Five Ways Financial Advisors Can Better Serve Clients with Chronic Illnesses
When was the last time you sat down with your clients and asked: “What are your health challenges?” If my hunch is right, the answer is probably “never,” unless there was an obvious visible sign of disability or illness.
According to Martin Shenkman, a New Jersey–based attorney and financial planner, “Only 7% of those with disabilities use a walking aid, and in 96% of the cases the symptoms of chronic illness are invisible. So you cannot only inquire about health issues when there is an obvious sign.” Wealth advisers who don’t confront the question head on are not only doing their clients a major disservice but also ignoring a major practice growth area. Think about it: An estimated 130 million individuals in the United States alone have at least one chronic illness (including conditions such as Alzheimer’s, Parkinson’s, and multiple sclerosis). And 26% of those ages 64–75 have had their lives significantly affected by chronic illness. This is a large and growing component of any practice.
Given the magnitude of the problem, it is almost assured that many of your clients, or their loved ones, have a chronic illness.
Shenkman knows a thing or two about this subject. When I caught up with him a few months ago, he was just setting off in his Airstream RV with his wife, Patti, a physician who was diagnosed with MS in 2006, on a speaking tour to help educate professional advisers. Over the course of a month, they added 6,200 miles to the odometer and delivered 18 presentations to CPAs, financial planners, attorneys, and insurance consultants. Shenkman’s seminars covered such topics as estate and financial planning for chronic illness, income tax planning for chronic illness, integrating care managers into the planning process for chronic illness, and planning and drafting revocable living trusts for clients with chronic illness.
“One of the misconceptions is that chronic illness is a challenge only of the elderly. It’s not — 60% of those living with chronic illness are between the ages of 18–24,” Shenkman said. “I don’t think most advisers realize the magnitude of younger clients affected.” (As an aside: Here are some insights on the subject of health care and assisted living for the elderly.)
Another misconception, he said, is that many professional advisers erroneously assume that those living with a chronic illness have similar challenges and planning needs. The reality is that each illness is very different. Even more puzzling is that clients with the same disease can have very different symptoms, disease courses, and planning needs. Some diseases, like Alzheimer’s, lead to significant cognitive impairments. Others have no impact on cognitive ability. For those living with a chronic illness, a common symptom is neurological fatigue.

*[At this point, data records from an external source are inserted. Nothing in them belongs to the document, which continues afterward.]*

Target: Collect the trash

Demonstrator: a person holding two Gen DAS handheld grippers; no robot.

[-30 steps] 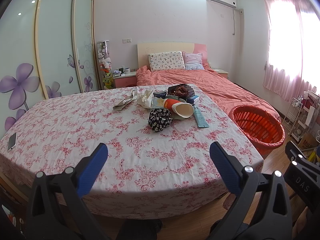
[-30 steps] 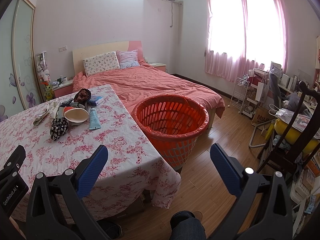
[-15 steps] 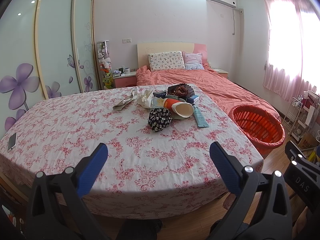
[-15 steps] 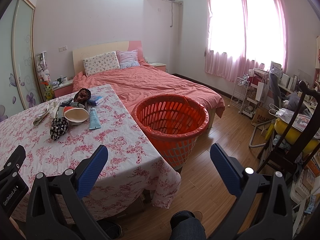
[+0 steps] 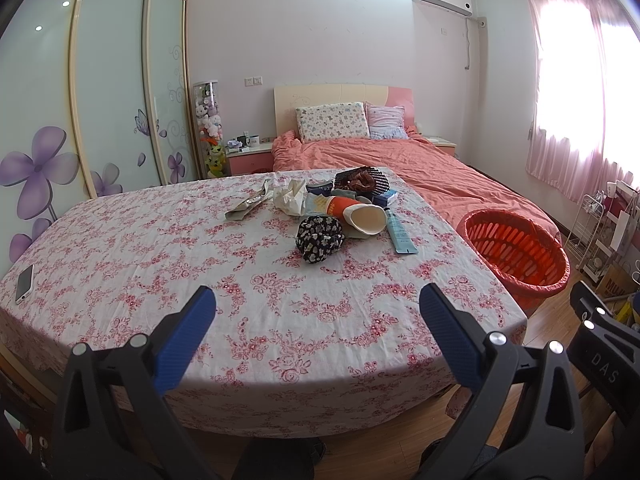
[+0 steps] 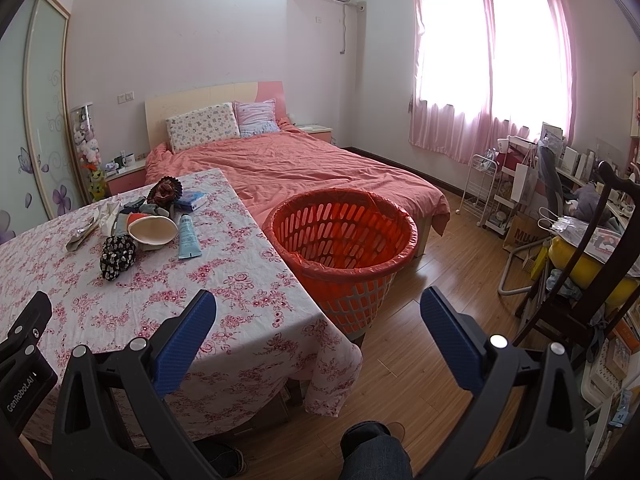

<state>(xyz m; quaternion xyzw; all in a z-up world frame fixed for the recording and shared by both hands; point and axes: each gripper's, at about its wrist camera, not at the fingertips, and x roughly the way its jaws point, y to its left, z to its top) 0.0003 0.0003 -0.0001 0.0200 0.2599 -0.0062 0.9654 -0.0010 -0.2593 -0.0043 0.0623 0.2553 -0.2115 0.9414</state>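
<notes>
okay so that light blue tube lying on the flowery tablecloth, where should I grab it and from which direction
Judging by its pose, grip the light blue tube across its narrow width near mid-body, coming down from above. It lies flat on the tablecloth, cap end toward the paper cup and the pile, flat crimped end toward you. The right gripper, open, is on that side; the tube's right flank is bare cloth.

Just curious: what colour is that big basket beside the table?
Orange-red basket, lined with a matching bag; clearest in the right wrist view.
</notes>
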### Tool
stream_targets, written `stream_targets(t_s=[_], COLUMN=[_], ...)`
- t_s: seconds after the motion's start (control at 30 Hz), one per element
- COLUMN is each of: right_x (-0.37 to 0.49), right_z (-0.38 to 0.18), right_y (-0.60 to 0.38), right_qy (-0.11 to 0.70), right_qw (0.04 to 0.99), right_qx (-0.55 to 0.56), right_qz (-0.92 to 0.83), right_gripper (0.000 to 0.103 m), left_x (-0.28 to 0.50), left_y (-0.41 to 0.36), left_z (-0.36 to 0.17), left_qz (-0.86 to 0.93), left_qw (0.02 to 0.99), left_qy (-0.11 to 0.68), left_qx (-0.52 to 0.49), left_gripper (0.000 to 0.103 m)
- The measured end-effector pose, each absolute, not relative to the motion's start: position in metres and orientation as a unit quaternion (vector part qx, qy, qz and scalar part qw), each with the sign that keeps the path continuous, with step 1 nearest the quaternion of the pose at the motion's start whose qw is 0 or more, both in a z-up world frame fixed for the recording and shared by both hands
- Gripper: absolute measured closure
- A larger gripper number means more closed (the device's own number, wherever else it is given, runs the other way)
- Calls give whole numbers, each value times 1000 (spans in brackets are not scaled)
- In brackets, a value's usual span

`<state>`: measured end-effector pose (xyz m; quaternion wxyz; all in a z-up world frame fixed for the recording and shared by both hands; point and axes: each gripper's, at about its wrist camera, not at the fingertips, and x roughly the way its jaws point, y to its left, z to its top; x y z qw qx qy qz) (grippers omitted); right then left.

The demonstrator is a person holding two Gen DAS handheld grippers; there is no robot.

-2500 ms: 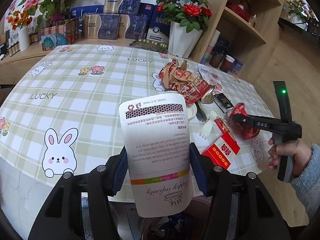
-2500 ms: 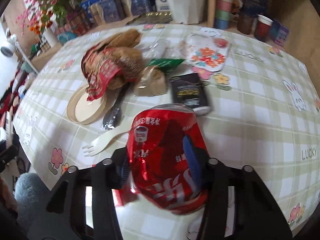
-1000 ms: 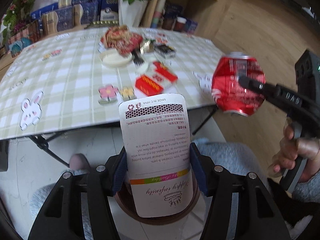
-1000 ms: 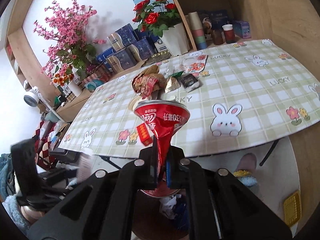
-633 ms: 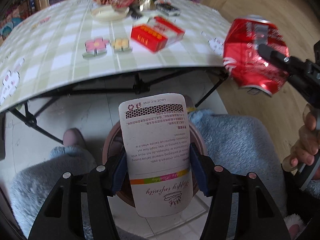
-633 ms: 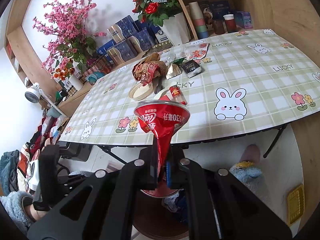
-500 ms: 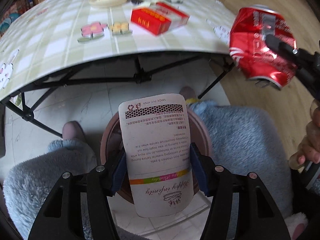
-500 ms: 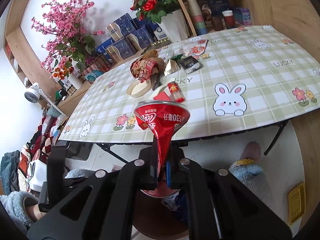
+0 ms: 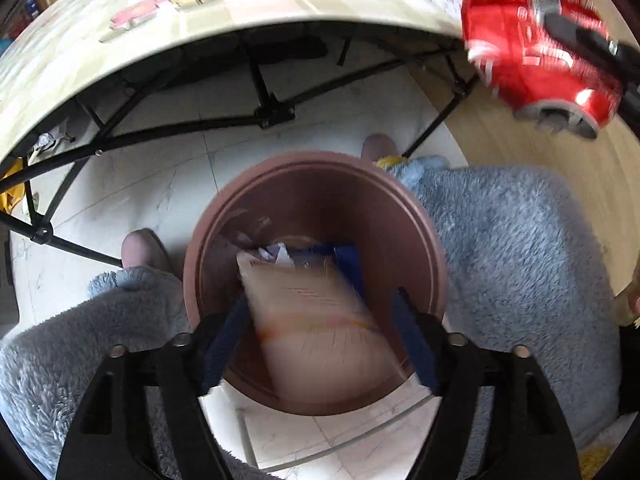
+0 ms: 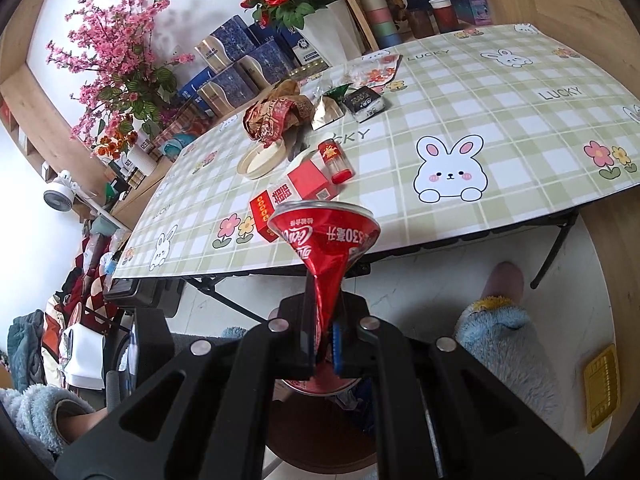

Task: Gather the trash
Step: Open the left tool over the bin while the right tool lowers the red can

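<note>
In the left wrist view my left gripper (image 9: 320,340) is open above a round brown bin (image 9: 400,208). A white printed pouch (image 9: 316,320), blurred, is loose between the spread fingers and falling into the bin. My right gripper (image 10: 322,344) is shut on a crushed red soda can (image 10: 324,236), held above the bin's edge (image 10: 320,440). The can also shows at the upper right of the left wrist view (image 9: 536,44).
A checked table (image 10: 500,128) carries a red box (image 10: 288,196), a small red jar (image 10: 336,156), a paper plate (image 10: 260,156), crumpled wrappers (image 10: 276,116) and a black packet (image 10: 366,102). Black table legs (image 9: 264,108) stand behind the bin. Fuzzy blue-clad legs (image 9: 512,260) flank it.
My left gripper has opened and let go of the pouch, which now drops into the bin. The right gripper still holds the can, now nearer the bin.
</note>
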<state>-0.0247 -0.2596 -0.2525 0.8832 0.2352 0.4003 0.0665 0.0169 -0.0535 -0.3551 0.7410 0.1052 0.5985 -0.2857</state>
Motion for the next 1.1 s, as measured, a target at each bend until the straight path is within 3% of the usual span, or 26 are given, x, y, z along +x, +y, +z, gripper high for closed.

Shenkman cited his wife, an anesthesiologist, for whom fatigue is a significant challenge. “When it kicks in, it’s very difficult for her to do anything. It’s nothing like the fatigue many people may feel after a late night out. It is crippling.” The fatigue is described by some as if they are drowning in quicksand.
He added that the cognitive impact of certain illnesses can affect certain spheres and not others. “For example, somebody may have difficulty with what’s called executive functioning. In other words, it may be hard to balance a complicated brokerage statement, but they may remain perfectly capable of making major life decisions.” This is important for advisers to understand so that they can protect their clients with proper planning. “Disease disempowers, but proper planning can empower,” is one of Shenkman’s key messages.
So what’s the point of all of this? Proactive advisers can make a tremendous positive difference in the lives of clients living with chronic illness or who have loved ones living with chronic illness.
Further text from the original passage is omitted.